Certain mutants that reveal significant metabolic changes including downregulation of virulence factors (Fig 1), and do not escape from the phagosomes after host cell invasion (Fig 5) can persist within their host cells partly at higher numbers than the wild-type phenotype (Fig 3). An example of this is the triple mutant ∆sigB∆agr∆sarA that fails to form SCVs, but is largely avirulent and can persist at high bacterial numbers. Recent work demonstrated that phagosomal escape is largely dependent on the agr-regulated phenol-soluble modulins (PSMs) [6,13], but further agr or sarA regulated factors could also be involved, as single mutants in agr or sarA were already compromised in their escape [56–58]. This mechanism of persistence is restricted to strains that lack expression of agr and/or sarA-regulated virulence factors. Our results indicate that these strains are less prone to degradation and can “passively” persist inside host cells, possibly within their initial phagosomes after host cell invasion even without forming SCVs.
Further on, persistence is also possible when bacteria express virulence factors and escape from their phagosomes to the cytoplasm. Persistence obviously requires an adaptation to the intracellular environment that could be attributed to the function of SigB during the long course of the infection. SigB is an important staphylococcal transcription factor that is associated with various types of stress-responses [31,33,35,59], was shown to be upregulated in stable clinical SCVs and was associated with increased intracellular persistence [60]. According to our results SigB is also involved in stress-resistance that promotes “active” intracellular survival during long-term persistence: The first important finding is that ΔsigB-mutants were not able to persist, as they were completely cleared by their host cells within 9 days (Fig 3B). Additionally, the agr/sarA-double mutants that were found at the highest numbers during long-term persistence (Figs 3B and S7B) displayed the highest levels of sigB expression (Fig 4). Finally, a result of major significance is that SigB is required for dynamic SCV formation, as all mutants deficient in sigB were not able to form SCV-phenotypes (Figs 3C and S7C) and agr/sarA-double mutants that highly expressed sigB (Fig 4) developed the highest levels of SCVs. Only recently SigB was described as an important virulence factor in stable SCVs that mediates biofilm formation and promotes intracellular bacterial growth [61]. Yet, in our work the recovered SCVs were not stable, but rapidly reverted back to the wild-type phenotype upon subcultivation. Consequently, we describe the formation of dynamic SCVs for persistence as an additional central function that is dependent on an intact SigB-system.

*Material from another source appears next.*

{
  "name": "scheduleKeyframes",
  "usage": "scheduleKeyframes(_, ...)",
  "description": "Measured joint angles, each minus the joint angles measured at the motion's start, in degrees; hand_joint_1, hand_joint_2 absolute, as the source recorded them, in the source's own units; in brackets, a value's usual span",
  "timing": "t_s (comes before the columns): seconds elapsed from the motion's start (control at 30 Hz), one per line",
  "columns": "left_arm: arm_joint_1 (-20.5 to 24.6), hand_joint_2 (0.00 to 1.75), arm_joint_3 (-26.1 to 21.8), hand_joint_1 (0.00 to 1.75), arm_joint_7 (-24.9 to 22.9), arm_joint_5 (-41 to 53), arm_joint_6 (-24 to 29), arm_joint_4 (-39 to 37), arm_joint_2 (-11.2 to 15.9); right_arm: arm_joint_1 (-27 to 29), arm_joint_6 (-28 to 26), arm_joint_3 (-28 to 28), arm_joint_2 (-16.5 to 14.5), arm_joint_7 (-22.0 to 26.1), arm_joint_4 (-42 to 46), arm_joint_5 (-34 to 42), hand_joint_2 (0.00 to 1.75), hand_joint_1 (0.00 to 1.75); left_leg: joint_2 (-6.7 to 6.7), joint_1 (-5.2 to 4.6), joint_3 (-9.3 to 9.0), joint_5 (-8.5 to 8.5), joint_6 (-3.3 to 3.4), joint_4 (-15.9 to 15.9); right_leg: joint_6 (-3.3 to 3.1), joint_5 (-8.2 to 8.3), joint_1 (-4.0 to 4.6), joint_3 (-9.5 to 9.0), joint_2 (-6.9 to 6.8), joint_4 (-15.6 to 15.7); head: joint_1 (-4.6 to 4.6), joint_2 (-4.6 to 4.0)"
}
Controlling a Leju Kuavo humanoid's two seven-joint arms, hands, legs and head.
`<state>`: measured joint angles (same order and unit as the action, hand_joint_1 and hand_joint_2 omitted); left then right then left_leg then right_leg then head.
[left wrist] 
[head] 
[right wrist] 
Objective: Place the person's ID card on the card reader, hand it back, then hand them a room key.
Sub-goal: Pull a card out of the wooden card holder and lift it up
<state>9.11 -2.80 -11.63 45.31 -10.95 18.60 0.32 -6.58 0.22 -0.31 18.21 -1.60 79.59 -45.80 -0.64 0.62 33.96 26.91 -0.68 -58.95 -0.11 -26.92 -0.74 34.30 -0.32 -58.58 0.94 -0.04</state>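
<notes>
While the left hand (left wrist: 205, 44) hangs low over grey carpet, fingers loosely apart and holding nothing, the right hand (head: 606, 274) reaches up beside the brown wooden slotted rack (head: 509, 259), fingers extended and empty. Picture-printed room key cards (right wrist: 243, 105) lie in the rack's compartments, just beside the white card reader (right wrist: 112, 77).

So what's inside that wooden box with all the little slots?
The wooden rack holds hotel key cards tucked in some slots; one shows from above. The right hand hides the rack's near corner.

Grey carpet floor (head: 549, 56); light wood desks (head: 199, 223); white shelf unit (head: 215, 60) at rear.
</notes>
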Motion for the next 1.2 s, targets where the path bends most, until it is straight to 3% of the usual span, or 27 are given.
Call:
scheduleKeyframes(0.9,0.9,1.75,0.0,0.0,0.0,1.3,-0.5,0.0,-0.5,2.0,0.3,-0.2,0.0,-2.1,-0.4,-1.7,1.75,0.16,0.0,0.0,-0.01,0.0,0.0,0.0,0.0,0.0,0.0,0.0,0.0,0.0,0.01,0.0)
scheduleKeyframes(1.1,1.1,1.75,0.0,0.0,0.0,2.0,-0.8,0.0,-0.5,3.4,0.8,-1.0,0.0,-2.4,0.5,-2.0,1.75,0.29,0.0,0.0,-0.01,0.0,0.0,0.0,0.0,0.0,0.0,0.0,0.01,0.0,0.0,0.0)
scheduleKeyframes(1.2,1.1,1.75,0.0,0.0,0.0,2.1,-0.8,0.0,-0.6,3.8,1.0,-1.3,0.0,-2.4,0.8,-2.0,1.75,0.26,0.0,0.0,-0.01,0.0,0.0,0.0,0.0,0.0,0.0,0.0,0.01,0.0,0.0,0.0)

Taken together, our results demonstrated that intracellular bacterial persistence is promoted by the silencing of agr- and sarA-regulated factors and/or requires an intact SigB-system. Although strains with deletions in the agr and/or sarA-system were able to persist at high bacterial numbers in cell culture systems that lack most components of a functioning immune system, they showed severe disadvantages in the in vivo model, as they were unable to defend themselves from invading immune cells (Fig 2A and 2B) and were rapidly cleared from the infection focus (Fig 6A and 6B). Consequently, SigB represents a crucial factor to dynamically adapt fully virulent wild-type strains to switch to long-term persistent phenotypes. SigB was described to turn down the agr system [36], which is most likely responsible for the enhanced inflammatory activity. The downregulated agr-system helps the bacteria to form biofilm [62] and silences aggressiveness for persistence within the host cell [63]. This expression pattern (high sigB and low agr) of global regulators appears to be characteristic for SCVs and seems to represent a general adaptation response, as it had been described for stable SCVs generated by aminoglycoside treatment as well [35]. Yet, the varying stress conditions encountered by S. aureus on its way to the intracellular location are less defined and many questions remain to be answered to fully elucidate the complete dynamic bacterial adaption strategies: e.g., (i) which intracellular conditions affect the staphylococcal regulatory factors? (ii) which staphylococcal regulatory factor(s) is/are directly influenced by the intracellular milieu (agr or sigB or further systems, such as the mazEF toxin-antitoxin module [64])? (iii) How are the changes of regulatory factors transferred to an increased SCV formation? (iv) which factors of the SigB regulon are required for persistence [65]? (v) Does SigB increase bacterial resistance against antibiotics? All questions require extensive additional laboratory work to decipher the bacterial adaptation mechanisms in more detail.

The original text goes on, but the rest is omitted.